The kids woke me up at 4am today and told me it was morning. I (as usual) was half way to the bathroom to brush my teeth when I realised it was still pitch dark outside and they were at least 2 hours too early. So once safely back in their room, I decided to plug our fan in to drown out the noise of them sorting through Duplo (why kids have to do that in the middle of the night is something I will never understand). As I was fumbling around in the dark on the mans side of the bed trying to find the plug, the man, half asleep and thinking I was one of the kids fiddling with his stuff (this happens often) growled “Leave it”. “It’s just me,” I said “Oh ok” he said, back to his normal voice. But being on the receiving end of that growled “leave it” was not nice, and I realised I speak in that growly (or shouty) voice to my kids hundreds of times a day. They are great kids, but I seem to spend my entire life shouting and being stressed with them. I really need to start enjoying them more. No more shouting, I said to myself.

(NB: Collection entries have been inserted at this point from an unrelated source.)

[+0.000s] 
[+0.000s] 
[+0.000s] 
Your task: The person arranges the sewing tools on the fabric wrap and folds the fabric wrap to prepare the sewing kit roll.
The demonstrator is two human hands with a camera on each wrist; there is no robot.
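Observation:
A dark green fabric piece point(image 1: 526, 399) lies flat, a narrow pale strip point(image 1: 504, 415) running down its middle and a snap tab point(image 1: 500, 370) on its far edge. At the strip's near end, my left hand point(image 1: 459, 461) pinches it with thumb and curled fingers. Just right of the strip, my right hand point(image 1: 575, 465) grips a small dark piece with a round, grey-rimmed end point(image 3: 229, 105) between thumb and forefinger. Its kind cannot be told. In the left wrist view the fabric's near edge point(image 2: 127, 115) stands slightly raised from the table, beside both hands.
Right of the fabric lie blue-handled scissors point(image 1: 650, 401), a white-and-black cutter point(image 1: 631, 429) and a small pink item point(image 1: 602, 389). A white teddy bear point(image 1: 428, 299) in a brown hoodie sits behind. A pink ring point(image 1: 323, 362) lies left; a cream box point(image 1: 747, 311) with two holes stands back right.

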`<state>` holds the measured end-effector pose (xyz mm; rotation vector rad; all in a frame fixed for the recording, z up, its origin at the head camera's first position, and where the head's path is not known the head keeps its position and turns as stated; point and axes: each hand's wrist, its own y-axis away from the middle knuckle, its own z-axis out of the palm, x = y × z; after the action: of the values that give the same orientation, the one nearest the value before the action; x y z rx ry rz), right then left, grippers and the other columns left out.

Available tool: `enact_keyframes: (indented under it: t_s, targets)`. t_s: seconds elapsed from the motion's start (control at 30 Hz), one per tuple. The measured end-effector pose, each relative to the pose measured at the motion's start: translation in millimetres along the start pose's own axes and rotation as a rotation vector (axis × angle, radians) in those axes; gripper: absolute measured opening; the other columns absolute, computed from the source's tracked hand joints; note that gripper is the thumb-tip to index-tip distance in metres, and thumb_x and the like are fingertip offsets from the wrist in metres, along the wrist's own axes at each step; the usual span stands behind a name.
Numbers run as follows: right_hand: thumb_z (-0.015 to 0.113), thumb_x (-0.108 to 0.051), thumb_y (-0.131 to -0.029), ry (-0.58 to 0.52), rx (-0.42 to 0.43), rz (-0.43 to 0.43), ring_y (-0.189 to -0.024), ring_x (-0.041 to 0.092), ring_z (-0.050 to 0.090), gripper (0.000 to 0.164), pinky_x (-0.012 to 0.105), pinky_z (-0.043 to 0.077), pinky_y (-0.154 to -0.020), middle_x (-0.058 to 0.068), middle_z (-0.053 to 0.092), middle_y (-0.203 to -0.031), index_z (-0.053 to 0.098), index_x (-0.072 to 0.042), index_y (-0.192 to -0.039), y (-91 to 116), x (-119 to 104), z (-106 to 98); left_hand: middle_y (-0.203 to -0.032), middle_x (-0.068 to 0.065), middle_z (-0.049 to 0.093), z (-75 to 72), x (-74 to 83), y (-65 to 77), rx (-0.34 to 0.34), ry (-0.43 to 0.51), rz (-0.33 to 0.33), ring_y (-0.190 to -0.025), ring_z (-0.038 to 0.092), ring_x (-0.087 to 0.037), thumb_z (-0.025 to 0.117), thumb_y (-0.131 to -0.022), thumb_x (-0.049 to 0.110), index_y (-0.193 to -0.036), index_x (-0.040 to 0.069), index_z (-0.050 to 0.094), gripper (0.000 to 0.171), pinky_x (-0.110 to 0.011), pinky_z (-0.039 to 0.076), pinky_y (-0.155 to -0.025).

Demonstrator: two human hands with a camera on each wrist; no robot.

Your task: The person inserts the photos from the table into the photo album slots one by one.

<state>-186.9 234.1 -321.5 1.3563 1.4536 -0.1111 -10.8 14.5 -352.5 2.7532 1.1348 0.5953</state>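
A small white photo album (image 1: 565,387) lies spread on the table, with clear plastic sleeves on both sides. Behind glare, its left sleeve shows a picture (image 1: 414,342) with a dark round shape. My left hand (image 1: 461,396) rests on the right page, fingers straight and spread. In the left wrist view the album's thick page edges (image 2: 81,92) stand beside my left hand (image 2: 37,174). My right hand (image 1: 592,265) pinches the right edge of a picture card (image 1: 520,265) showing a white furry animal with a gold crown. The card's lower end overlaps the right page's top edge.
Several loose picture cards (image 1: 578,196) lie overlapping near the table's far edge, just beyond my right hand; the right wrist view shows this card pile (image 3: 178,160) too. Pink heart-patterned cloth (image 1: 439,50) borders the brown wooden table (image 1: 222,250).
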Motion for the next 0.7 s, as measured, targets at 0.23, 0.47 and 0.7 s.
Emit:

When I did get up at 7am, to discover they hadn’t actually gone back to sleep but had spent the last few hours trashing their bedroom, son number two didn’t stop whining and crying (because he was tired, surprisingly) and son number one insisted on eating three weetabix flake by flake (still in his pyjamas ten minutes before we had to leave for school), so despite my resolution I was red faced and screaming within minutes of waking up.

I don’t know how kids manage it, no one else in the world has the ability to irritate us and make us cross like they do. But they also have the ability to make us laugh like no one else does. I mean come on, ‘dog poopy’? That’s pretty funny.